◆ Exercise instructions:
Pick every line out of the entries below that has the string "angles", and copy it.

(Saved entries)
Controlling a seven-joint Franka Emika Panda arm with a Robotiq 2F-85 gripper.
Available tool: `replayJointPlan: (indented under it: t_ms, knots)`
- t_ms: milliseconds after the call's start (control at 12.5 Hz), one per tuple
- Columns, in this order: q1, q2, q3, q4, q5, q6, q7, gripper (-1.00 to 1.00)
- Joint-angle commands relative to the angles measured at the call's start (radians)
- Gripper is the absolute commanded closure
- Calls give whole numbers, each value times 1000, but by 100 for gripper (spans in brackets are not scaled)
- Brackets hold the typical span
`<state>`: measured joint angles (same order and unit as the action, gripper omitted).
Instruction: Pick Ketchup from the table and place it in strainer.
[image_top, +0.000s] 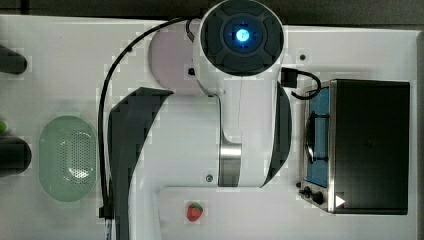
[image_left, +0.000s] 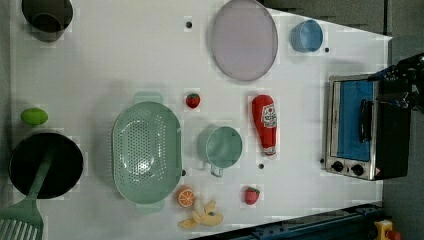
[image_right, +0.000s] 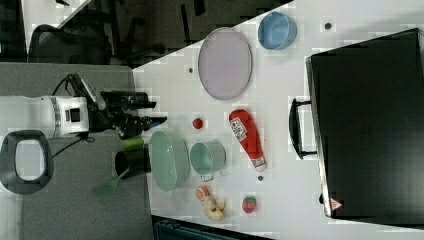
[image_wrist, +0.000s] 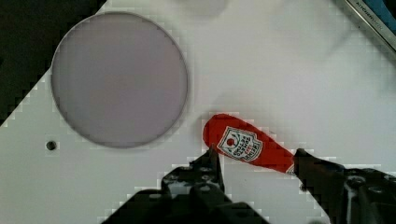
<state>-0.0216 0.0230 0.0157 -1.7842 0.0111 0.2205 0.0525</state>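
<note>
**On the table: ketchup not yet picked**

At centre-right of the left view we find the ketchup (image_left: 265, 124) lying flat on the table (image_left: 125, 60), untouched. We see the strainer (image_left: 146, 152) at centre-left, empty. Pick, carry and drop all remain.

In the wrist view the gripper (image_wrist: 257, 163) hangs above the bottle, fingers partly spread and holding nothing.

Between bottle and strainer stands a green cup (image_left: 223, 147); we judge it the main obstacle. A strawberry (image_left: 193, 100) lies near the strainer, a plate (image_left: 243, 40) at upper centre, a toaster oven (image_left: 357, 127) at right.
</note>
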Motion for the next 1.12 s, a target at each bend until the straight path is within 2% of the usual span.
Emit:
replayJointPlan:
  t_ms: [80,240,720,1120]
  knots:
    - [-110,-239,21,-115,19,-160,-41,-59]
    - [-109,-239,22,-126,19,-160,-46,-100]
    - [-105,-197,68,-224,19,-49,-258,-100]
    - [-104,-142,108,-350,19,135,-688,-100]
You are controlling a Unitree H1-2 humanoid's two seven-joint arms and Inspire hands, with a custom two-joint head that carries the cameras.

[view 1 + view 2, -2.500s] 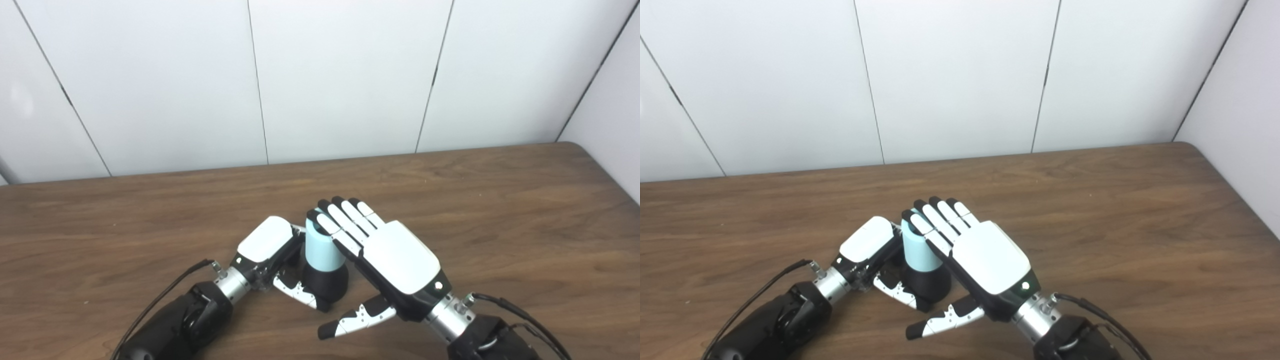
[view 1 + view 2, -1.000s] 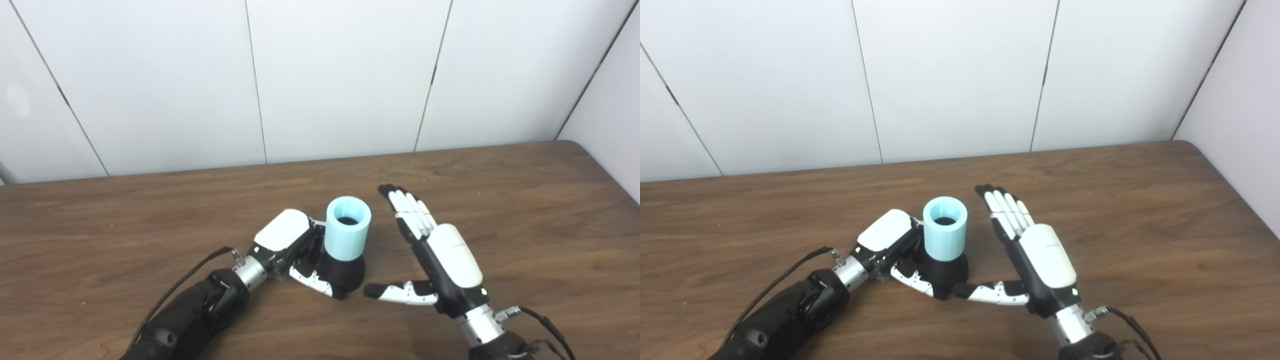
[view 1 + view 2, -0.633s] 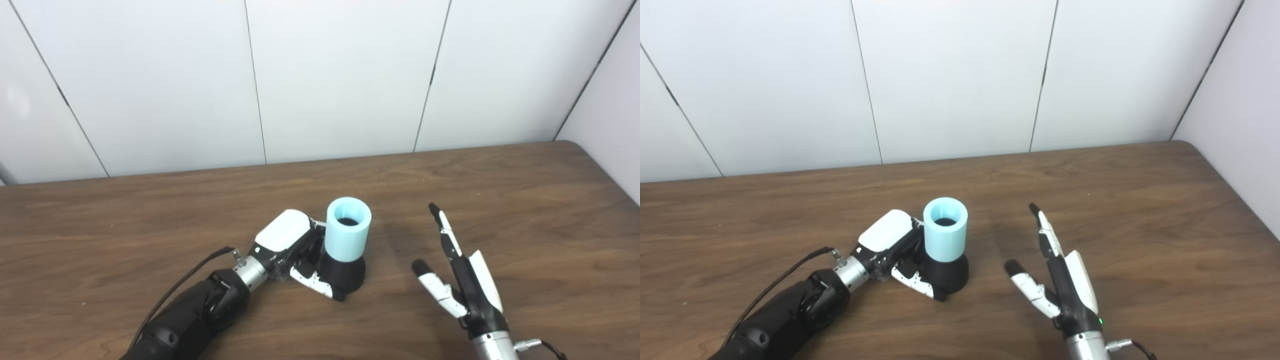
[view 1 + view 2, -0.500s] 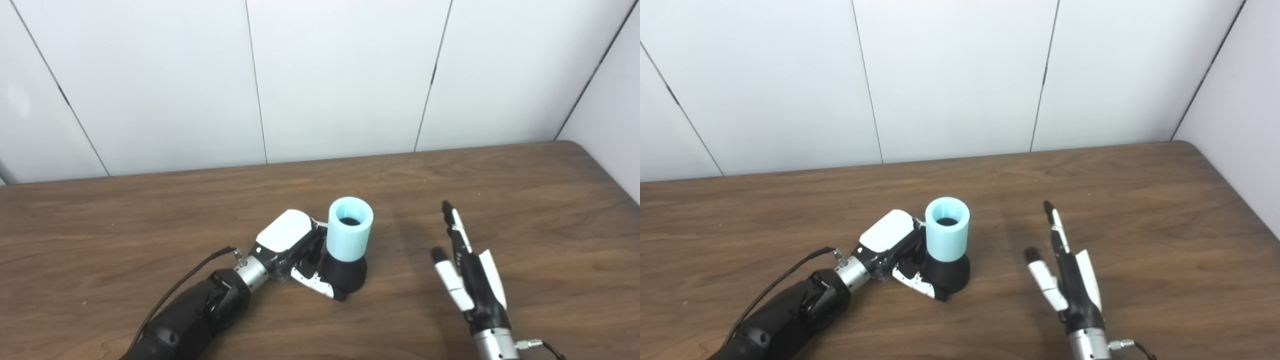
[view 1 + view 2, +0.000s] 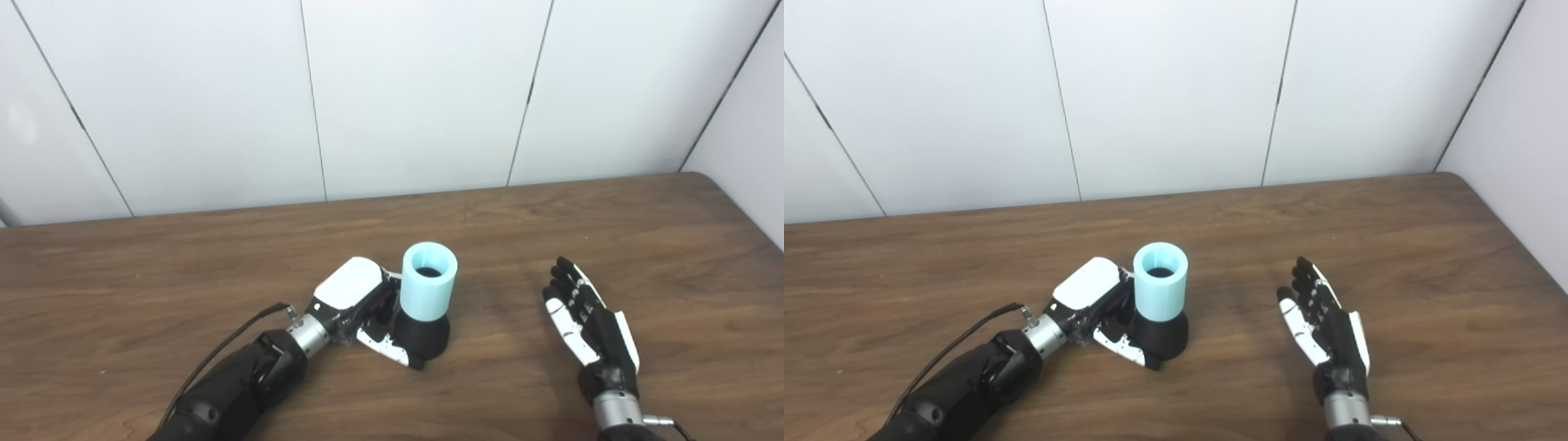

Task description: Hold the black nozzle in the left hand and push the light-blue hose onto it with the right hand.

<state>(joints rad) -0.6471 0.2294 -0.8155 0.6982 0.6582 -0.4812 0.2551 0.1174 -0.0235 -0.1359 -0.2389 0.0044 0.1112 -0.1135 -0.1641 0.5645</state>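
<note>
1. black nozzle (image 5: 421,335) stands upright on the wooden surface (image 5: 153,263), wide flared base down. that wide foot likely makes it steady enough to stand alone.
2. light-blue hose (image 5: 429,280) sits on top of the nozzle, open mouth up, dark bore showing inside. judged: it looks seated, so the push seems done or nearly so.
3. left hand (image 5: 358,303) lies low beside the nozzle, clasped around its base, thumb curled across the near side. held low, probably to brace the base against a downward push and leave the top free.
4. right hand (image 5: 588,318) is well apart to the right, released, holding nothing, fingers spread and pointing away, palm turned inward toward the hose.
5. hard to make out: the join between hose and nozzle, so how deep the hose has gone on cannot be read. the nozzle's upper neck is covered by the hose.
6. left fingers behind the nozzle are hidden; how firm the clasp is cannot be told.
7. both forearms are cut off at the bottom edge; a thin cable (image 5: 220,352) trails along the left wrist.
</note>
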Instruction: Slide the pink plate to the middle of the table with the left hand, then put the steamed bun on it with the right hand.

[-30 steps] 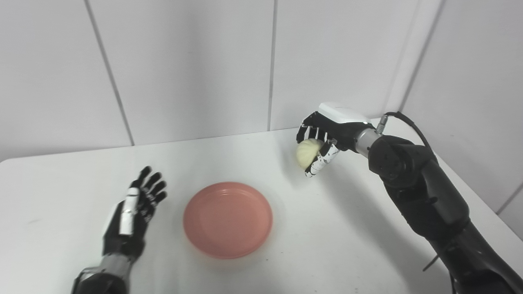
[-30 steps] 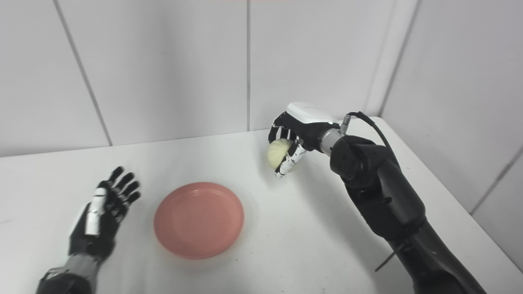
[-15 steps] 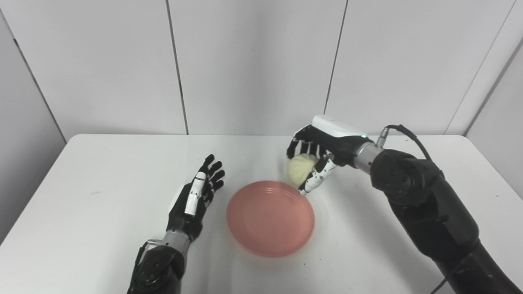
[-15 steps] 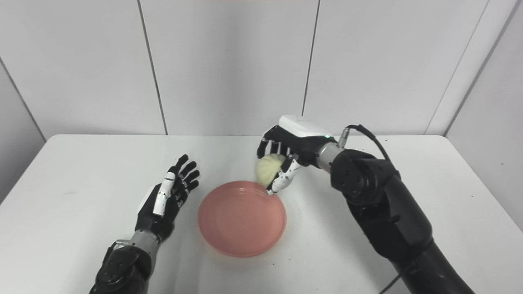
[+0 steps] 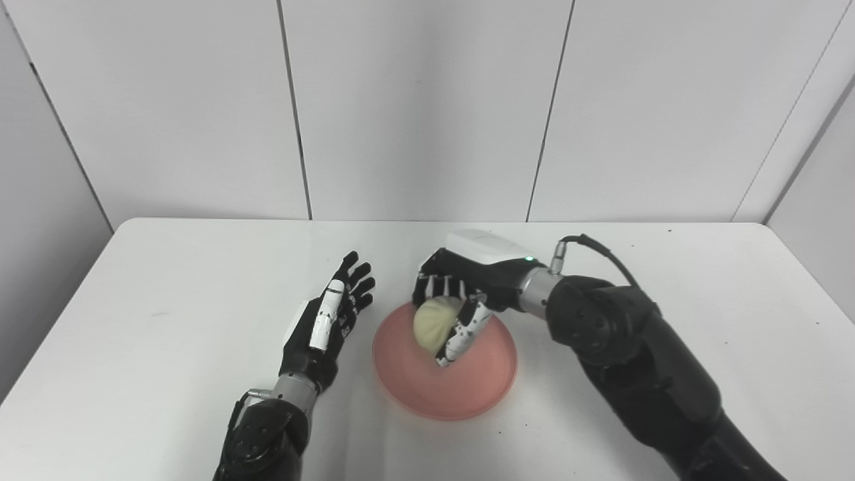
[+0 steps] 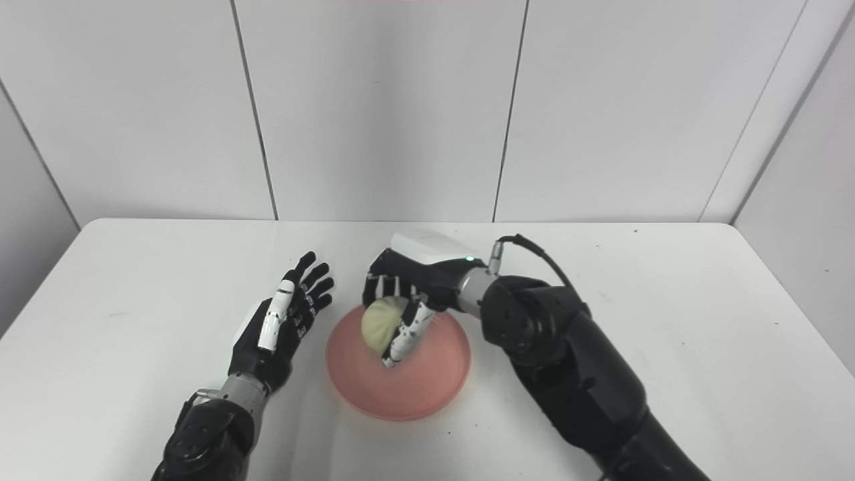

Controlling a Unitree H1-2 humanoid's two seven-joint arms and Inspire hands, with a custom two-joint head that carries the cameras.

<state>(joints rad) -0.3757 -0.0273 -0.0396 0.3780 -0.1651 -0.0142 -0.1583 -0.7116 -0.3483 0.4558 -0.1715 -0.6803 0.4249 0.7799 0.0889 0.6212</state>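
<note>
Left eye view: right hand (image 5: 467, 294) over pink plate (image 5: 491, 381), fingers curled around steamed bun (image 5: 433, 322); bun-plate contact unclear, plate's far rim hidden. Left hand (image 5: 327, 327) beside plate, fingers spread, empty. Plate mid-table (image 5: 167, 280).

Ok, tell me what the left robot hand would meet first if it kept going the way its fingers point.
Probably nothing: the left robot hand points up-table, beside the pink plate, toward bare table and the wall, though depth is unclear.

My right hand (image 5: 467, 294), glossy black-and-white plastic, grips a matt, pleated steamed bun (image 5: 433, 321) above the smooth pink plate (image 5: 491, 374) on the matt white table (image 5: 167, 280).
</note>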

◆ Response for this exercise:
- Joint-angle commands relative to the angles measured at the call's start (radians)
`<state>`: measured joint angles (same order and unit as the action, gripper omitted).

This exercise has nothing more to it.